- Goal of the exercise: Retype only what runs from the first line of the records to the line with "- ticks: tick", inclusive, and no pictures.

(Stored records)
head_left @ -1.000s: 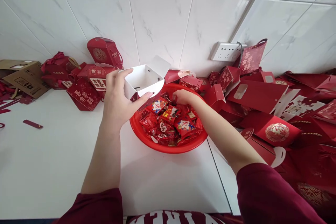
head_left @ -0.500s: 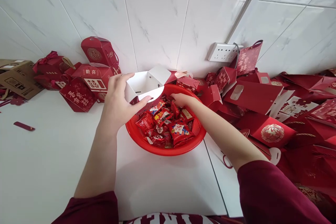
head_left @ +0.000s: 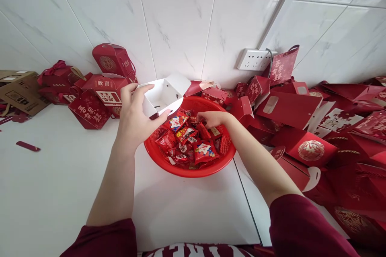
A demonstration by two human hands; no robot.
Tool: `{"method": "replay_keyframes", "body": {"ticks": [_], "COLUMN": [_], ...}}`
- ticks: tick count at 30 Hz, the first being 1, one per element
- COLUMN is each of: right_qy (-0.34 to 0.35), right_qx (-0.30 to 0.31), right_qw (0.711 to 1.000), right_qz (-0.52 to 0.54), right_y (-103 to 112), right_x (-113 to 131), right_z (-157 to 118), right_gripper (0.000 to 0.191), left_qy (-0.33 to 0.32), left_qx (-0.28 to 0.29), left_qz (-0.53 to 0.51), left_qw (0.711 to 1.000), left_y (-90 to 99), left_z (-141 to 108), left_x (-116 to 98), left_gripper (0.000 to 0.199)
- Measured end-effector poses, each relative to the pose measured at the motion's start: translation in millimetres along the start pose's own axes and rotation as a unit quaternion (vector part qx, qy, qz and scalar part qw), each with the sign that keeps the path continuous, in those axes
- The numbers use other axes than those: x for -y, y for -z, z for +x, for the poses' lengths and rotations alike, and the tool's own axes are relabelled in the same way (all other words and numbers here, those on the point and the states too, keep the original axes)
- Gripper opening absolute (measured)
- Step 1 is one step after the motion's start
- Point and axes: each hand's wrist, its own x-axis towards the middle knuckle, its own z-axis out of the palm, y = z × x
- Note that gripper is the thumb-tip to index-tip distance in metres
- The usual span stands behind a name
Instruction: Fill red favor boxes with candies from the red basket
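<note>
My left hand [head_left: 132,114] grips an open cardboard candy box [head_left: 163,98], its white inside facing up and its lid flap standing at the back. The box is held tilted over the left rim of a red plastic basket [head_left: 189,172]. Inside the basket lie several shiny red snack packets [head_left: 206,150], some with blue and yellow print. My right hand [head_left: 212,118] is over the back of the heap, fingers curled down among the wrappers. What its fingertips pinch, if anything, is hidden.
Red gift boxes [head_left: 105,90] stand at the left wall beside a brown carton [head_left: 22,92]. Many flattened and folded red boxes [head_left: 310,148] crowd the right side. A power strip [head_left: 255,60] is against the wall. A dark red strip [head_left: 28,146] lies on the white table [head_left: 60,192].
My left hand has shifted the box slightly left and tipped it. My right hand has risen a little from the packets, its fingers now more curled.
</note>
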Motion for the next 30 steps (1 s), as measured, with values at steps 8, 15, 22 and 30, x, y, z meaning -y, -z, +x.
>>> {"method": "replay_keyframes", "body": {"ticks": [8, 15, 22, 30], "right_qy": [-0.005, -0.016, 0.006, 0.033], "right_qx": [0.025, 0.045, 0.042, -0.230], "right_qw": [0.996, 0.995, 0.995, 0.937], "right_qz": [0.080, 0.084, 0.091, 0.261], "right_y": [-1.7, -5.7, -7.4, -31.2], "right_x": [-7.6, -7.5, 14.9, 28.7], "right_z": [5.6, 11.7, -11.6, -59.4], "right_gripper": [0.046, 0.046, 0.044, 0.069], "left_qy": [0.000, -0.005, -0.010, -0.008], "left_qx": [0.008, 0.032, 0.036, 0.047], "left_qz": [0.002, -0.001, 0.014, 0.011], "left_qw": [1.000, 0.999, 0.999, 0.999], "left_y": [-0.7, 0.6, 3.4, -0.4], "left_z": [-0.3, -0.8, -2.5, -2.6], "left_x": [0.0, -1.9, -1.5, -2.5], "left_gripper": [0.068, 0.067, 0.067, 0.066]}}
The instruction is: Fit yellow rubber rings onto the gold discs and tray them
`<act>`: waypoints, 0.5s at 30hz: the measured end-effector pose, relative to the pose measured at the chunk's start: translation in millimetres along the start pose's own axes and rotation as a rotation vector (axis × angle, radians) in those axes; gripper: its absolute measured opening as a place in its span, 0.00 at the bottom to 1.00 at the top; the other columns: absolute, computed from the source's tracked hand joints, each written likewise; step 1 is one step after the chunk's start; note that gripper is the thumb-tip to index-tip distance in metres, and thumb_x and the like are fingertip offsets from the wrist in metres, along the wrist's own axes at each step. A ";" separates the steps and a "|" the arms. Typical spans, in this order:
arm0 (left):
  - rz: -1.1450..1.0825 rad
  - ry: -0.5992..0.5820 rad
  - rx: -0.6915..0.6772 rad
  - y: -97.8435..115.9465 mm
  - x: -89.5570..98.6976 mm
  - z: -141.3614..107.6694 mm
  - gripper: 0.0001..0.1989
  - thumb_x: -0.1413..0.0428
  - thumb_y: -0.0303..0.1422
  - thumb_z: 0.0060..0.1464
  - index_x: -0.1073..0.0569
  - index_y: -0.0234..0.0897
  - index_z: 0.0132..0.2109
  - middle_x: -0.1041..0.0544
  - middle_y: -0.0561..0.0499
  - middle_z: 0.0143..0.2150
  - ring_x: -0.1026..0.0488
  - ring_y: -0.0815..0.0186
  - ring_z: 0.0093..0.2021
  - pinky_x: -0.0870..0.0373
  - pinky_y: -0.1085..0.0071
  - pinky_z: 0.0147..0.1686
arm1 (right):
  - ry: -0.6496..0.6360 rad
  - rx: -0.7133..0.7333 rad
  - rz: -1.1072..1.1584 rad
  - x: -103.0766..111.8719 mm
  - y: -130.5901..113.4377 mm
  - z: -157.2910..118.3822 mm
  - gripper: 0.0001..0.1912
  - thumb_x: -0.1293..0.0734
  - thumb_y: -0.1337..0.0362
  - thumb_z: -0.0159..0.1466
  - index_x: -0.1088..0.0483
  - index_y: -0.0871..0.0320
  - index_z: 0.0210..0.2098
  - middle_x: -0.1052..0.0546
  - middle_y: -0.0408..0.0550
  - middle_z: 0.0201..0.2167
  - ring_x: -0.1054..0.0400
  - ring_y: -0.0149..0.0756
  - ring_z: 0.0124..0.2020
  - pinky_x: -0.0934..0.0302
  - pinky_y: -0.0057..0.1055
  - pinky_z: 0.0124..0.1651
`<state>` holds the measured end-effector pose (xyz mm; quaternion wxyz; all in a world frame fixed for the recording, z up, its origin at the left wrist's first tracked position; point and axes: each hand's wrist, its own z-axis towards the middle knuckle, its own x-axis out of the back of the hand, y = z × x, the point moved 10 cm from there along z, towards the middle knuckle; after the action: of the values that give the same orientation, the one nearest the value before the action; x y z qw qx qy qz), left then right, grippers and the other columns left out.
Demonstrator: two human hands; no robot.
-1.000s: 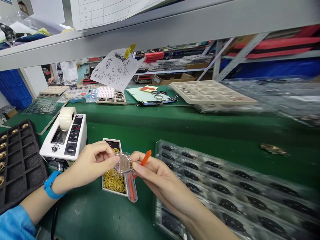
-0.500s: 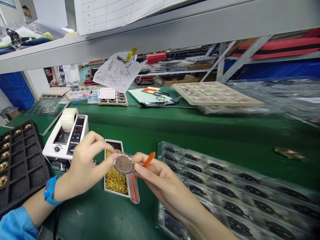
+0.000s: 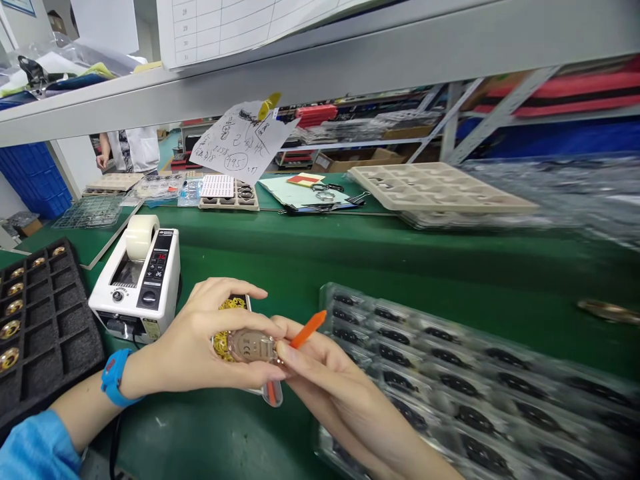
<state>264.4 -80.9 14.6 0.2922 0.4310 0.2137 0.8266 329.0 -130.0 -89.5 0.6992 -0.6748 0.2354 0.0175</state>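
Observation:
A round metal watch case [image 3: 251, 346] with printed marks on its back is held between both hands, above the green table. My left hand [image 3: 200, 337], with a blue band on its wrist, grips the case between thumb and fingers. Thumb and fingers of my right hand [image 3: 320, 363] pinch its right edge, and an orange strip [image 3: 310, 329] sticks up from between those fingers. Behind my left hand is a box of yellow rings [image 3: 234, 303], partly hidden. A clear case with an orange piece [image 3: 272, 393] shows just below the hands.
A white tape dispenser [image 3: 137, 280] and a black foam tray [image 3: 67, 300] with gold round parts are at the left. A clear tray of black parts [image 3: 445, 360] fills the right. Beige trays and a clipboard lie farther back; a person stands at the far left.
My left hand has moved from pinching the left edge of the case to spanning it, fingers above and thumb below. The case has shifted slightly right and down. The view has turned a little.

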 end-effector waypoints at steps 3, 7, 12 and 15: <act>0.003 -0.006 -0.007 1.1 -0.4 1.0 0.13 0.35 0.33 0.48 0.23 0.34 0.42 0.27 0.38 0.52 0.31 0.54 0.56 0.35 0.56 0.57 | 0.000 -0.037 -0.002 -2.7 -3.3 -1.9 0.20 0.29 0.45 0.56 0.32 0.56 0.27 0.35 0.42 0.24 0.42 0.30 0.24 0.45 0.25 0.24; 0.006 -0.029 -0.019 0.1 -2.2 0.8 0.14 0.34 0.33 0.47 0.23 0.34 0.42 0.27 0.39 0.52 0.31 0.54 0.56 0.37 0.55 0.59 | 0.007 -0.066 0.020 -4.8 -2.6 -3.0 0.21 0.28 0.45 0.55 0.32 0.57 0.26 0.36 0.41 0.22 0.44 0.29 0.23 0.44 0.26 0.25; -0.056 -0.050 -0.158 -0.7 -7.2 -0.7 0.19 0.33 0.38 0.46 0.25 0.35 0.43 0.26 0.38 0.53 0.32 0.52 0.58 0.37 0.56 0.59 | -0.034 -0.076 0.069 -17.0 -4.0 -2.0 0.20 0.27 0.45 0.53 0.28 0.57 0.27 0.30 0.44 0.24 0.38 0.32 0.26 0.40 0.29 0.30; -0.090 -0.096 -0.268 6.5 -13.6 -1.3 0.22 0.36 0.43 0.48 0.28 0.37 0.47 0.24 0.39 0.53 0.28 0.52 0.56 0.38 0.56 0.60 | -0.034 -0.092 0.083 -23.4 -3.8 -4.9 0.21 0.27 0.44 0.52 0.27 0.56 0.28 0.27 0.48 0.27 0.33 0.39 0.31 0.36 0.36 0.38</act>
<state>267.6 -94.9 9.8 0.3935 0.4170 0.1064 0.8124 308.0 -128.1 -77.6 0.6701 -0.6954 0.2502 0.0687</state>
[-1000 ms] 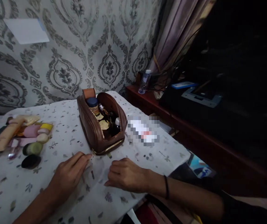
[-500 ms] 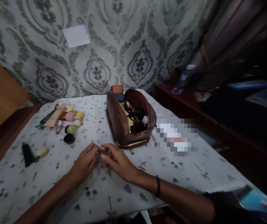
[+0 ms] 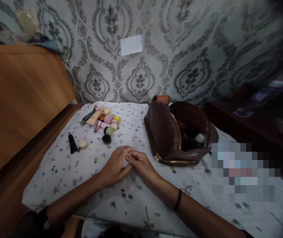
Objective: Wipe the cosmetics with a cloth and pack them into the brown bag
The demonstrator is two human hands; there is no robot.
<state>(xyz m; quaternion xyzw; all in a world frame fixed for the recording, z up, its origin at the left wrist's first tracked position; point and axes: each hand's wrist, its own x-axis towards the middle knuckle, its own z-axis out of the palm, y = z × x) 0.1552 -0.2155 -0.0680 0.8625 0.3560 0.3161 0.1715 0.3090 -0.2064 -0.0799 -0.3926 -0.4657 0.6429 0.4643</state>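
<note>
My left hand (image 3: pixel 115 166) and my right hand (image 3: pixel 145 167) meet above the middle of the table, in front of the cosmetics and left of the bag. The fingers of both are curled and pressed together at the tips. Whatever they pinch is mostly hidden; a small pale patch shows between them, too indistinct to name. A dark band circles my right wrist. Nearest on the right stands a brown toiletry bag (image 3: pixel 162 132), unzipped, with a white-capped bottle (image 3: pixel 200 138) inside. Beyond my left hand lies a round black-lidded jar (image 3: pixel 106 139).
At the back left, several tubes and jars lie in a heap, among them a beige tube (image 3: pixel 94 116). Closer, a black tube (image 3: pixel 72 143) lies beside a cream-coloured round piece (image 3: pixel 83 144). A wooden cabinet (image 3: pixel 24 99) borders the left; a plastic bottle (image 3: pixel 260 99) is at the right.
The view has swung left, so the bag and heap appear farther right. My hands stay close together; the fingers have drawn tighter around each other.
</note>
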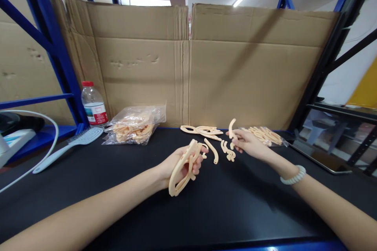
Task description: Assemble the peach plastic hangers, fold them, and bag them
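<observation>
My left hand (180, 165) grips a long curved peach-coloured plastic frame piece (182, 172) above the black table top (123, 204). My right hand (246, 142) pinches a small curved peach piece (231, 127) that sticks upward from its fingers. A white bead bracelet (293, 176) circles my right wrist. Between the hands lie loose peach pieces (220, 151) on the table. Further back rests a flat cluster of similar pieces (202, 130).
A clear bag of peach parts (134, 125) lies at the back left, another bag (266, 135) behind my right hand. A water bottle (94, 105) and a pale blue hairbrush (69, 146) sit left. Cardboard sheets (188, 62) wall the back, between blue rack posts (48, 39).
</observation>
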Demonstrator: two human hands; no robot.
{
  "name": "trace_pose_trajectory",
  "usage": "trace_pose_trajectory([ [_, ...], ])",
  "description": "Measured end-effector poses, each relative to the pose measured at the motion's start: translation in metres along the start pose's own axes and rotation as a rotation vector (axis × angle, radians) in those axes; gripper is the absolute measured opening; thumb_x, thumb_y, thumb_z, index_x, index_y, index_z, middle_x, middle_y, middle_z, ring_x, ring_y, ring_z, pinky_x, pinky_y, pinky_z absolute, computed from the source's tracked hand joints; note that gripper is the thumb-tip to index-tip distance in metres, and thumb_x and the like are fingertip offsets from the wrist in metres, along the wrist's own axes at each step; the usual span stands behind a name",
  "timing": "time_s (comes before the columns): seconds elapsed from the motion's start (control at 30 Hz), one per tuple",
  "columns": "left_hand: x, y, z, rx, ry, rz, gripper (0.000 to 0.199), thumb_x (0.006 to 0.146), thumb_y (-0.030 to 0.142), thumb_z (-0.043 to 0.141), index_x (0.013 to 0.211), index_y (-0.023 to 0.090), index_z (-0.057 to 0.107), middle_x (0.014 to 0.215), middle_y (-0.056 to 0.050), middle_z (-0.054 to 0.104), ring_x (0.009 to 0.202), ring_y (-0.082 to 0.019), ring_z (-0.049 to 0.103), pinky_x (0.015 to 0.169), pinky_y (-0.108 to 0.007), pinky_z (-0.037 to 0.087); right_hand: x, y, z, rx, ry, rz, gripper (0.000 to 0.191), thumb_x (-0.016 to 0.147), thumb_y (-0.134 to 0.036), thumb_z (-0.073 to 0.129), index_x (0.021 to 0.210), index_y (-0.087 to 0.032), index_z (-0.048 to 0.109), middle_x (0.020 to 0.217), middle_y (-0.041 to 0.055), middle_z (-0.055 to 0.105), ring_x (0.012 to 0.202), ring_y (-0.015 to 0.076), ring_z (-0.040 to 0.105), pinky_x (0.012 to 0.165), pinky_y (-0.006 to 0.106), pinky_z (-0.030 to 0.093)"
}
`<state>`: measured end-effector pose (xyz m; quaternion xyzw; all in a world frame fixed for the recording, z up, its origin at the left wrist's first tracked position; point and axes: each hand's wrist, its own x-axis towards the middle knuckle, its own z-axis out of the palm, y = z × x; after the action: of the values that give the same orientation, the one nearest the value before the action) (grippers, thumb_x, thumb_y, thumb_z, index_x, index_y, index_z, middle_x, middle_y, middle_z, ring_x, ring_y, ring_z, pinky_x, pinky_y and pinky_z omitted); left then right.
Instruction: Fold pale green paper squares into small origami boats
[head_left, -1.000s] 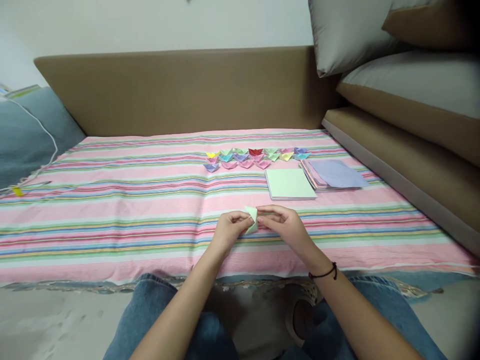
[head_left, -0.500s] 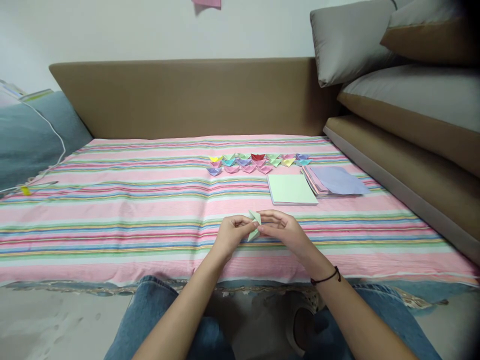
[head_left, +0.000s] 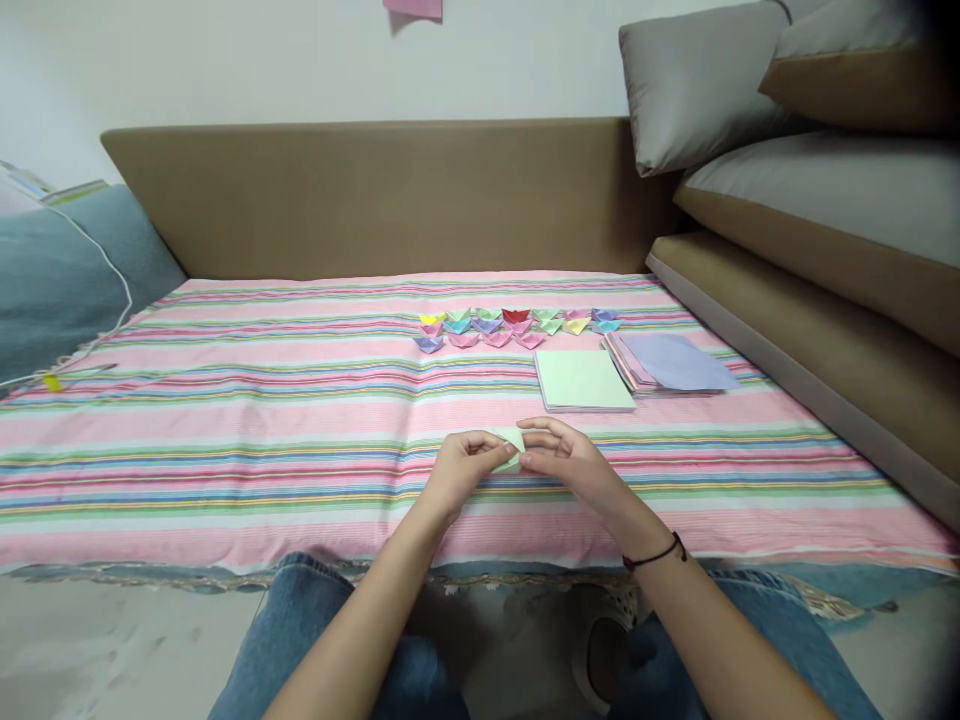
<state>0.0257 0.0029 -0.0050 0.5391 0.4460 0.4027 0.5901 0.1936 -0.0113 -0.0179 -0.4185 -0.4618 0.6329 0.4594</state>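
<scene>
A small folded piece of light green paper is held between my two hands, above the striped cloth. My left hand pinches its left side, with the thumb lying across the front. My right hand grips the right edge between thumb and fingers. Part of the paper is hidden behind the fingers. Just beyond the hands lies a stack of light green square paper. Behind it are rows of small folded paper boats in several colours.
A second stack of paper, purple sheet on top, lies right of the green stack. Large cushions are piled along the right side. A white cable runs down the left. The striped cloth ends just before my knees.
The green paper has changed shape between my fingers: its pointed ends stood up and down before, and it now looks flatter and wider. Both hands stay in nearly the same place.
</scene>
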Motion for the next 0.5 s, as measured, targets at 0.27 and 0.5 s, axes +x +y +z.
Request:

- Completed exercise:
head_left @ -1.000s: 
head_left @ -0.500s: 
head_left @ +0.000s: 
A demonstration by two human hands; no robot.
Tool: `{"method": "replay_keyframes", "body": {"ticks": [_], "COLUMN": [_], ...}}`
- ticks: tick count at 30 Hz, the first being 1, one per element

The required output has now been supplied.